This documentation page is also available as an interactive notebook. You can launch the notebook in
Kaggle or Colab, or download it for use with an IDE or local Jupyter installation, by clicking one of the
above links.
In this tutorial, we’ll explore Pixeltable’s flexible handling of RAG
operations on unstructured text. In a traditional AI workflow, such
operations might be implemented as a Python script that runs on a
periodic schedule or in response to certain events. In Pixeltable, as
with everything else, they are implemented as persistent table
operations that update incrementally as new data becomes available. In
our tutorial workflow, we’ll chunk Wikipedia articles in various ways
with a document splitter, then apply several kinds of embeddings to the
chunks.
Set Up the Table Structure
We start by installing the necessary dependencies, creating a Pixeltable
directory rag_ops_demo (if it doesn’t already exist), and setting up
the table structure for our new workflow.
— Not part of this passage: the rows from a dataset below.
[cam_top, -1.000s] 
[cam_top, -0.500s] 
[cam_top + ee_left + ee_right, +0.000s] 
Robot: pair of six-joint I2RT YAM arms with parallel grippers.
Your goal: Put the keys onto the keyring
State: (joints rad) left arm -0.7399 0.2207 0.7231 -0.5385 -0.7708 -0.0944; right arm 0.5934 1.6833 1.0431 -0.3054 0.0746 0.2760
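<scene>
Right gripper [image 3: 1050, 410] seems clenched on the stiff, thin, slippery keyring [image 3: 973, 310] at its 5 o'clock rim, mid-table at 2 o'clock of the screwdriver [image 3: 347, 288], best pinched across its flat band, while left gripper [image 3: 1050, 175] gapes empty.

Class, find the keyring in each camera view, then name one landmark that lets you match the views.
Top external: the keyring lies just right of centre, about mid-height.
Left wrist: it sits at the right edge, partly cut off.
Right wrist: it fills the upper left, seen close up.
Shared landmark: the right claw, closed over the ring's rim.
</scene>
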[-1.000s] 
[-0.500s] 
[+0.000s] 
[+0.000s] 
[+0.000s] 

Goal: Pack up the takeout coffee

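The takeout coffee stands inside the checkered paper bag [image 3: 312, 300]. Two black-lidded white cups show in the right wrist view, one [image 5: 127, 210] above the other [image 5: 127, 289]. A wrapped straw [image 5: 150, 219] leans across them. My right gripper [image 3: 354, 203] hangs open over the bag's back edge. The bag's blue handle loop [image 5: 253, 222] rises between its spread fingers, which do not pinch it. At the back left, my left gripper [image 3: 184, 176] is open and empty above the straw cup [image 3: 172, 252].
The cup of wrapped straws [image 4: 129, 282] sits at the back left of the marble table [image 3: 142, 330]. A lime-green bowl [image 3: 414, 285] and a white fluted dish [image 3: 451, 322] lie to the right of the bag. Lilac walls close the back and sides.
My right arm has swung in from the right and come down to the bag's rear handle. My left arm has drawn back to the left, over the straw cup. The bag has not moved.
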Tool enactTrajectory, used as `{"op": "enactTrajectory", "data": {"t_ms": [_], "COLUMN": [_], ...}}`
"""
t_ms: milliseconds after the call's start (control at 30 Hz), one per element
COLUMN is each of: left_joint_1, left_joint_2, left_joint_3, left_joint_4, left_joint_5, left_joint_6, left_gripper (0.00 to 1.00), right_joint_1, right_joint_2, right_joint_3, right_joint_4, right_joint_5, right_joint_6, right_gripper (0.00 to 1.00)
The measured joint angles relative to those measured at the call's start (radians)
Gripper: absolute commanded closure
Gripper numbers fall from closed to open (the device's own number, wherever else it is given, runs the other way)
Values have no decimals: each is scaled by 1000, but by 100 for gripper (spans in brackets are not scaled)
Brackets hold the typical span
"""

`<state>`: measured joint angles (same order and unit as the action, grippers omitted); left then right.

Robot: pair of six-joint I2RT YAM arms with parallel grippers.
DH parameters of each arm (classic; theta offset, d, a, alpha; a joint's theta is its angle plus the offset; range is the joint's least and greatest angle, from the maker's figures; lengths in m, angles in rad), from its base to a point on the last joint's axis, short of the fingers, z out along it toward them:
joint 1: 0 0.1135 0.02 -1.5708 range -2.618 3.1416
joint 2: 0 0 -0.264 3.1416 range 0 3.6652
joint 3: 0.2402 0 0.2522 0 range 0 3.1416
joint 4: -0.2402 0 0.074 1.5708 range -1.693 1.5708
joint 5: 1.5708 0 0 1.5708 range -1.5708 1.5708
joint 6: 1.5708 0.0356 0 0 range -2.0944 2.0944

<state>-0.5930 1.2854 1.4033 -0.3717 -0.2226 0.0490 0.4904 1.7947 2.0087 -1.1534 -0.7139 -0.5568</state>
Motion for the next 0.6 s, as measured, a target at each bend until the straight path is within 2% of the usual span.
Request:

%pip install -qU pixeltable sentence-transformers spacy tiktoken
import pixeltable as pxt
# Ensure a clean slate for the demo
pxt.drop_dir('rag_ops_demo', force=True)
# Create the Pixeltable workspace
pxt.create_dir('rag_ops_demo')
Connected to Pixeltable database at: postgresql+psycopg://postgres:@/pixeltable?host=/Users/asiegel/.pixeltable/pgdata
Created directory `rag_ops_demo`.
<pixeltable.catalog.dir.Dir at 0x341466e50>
Creating Tables and Views
Now we’ll create the tables that represent our workflow, starting with a
table to hold references to source documents. The table contains a
single column source_doc whose elements have type pxt.Document,
representing a general document instance. In this tutorial, we’ll be
working with HTML documents, but Pixeltable supports a range of other
document types, such as Markdown and PDF.
docs = pxt.create_table(
'rag_ops_demo.docs',
{'source_doc': pxt.Document}
)
Created table `docs`.
If we take a peek at the docs table, we see its very simple structure.
Next we create a view to represent chunks of our HTML documents. A
Pixeltable view is a virtual table, which is dynamically derived from a
source table by applying a transformation and/or selecting a subset of
data. In this case, our view represents a one-to-many transformation
from source documents into individual sentences. This is achieved using
Pixeltable’s built-in DocumentSplitter class.
Note that the docs table is currently empty, so creating this view
doesn’t actually do anything yet: it simply defines an operation that
we want Pixeltable to execute when it sees new data.
from pixeltable.iterators.document import DocumentSplitter
sentences = pxt.create_view(
'rag_ops_demo.sentences', # Name of the view
docs, # Table from which the view is derived
iterator=DocumentSplitter.create(
document=docs.source_doc,
separators='sentence', # Chunk docs into sentences
metadata='title,heading,sourceline'
)
)
Created view `sentences` with 0 rows, 0 exceptions.
Let’s take a peek at the new sentences view.
We see that sentences inherits the source_doc column from docs,
together with some new fields: - pos: The position in the source
document where the sentence appears. - text: The text of the
sentence. - title, heading, and sourceline: The metadata we
requested when we set up the view.
Data Ingestion
Ok, now it’s time to insert some data into our workflow. A document in
Pixeltable is just a URL; the following command inserts a single row
into the docs table with the source_doc field set to the specified
URL:
docs.insert([{'source_doc': 'https://en.wikipedia.org/wiki/Marc_Chagall'}])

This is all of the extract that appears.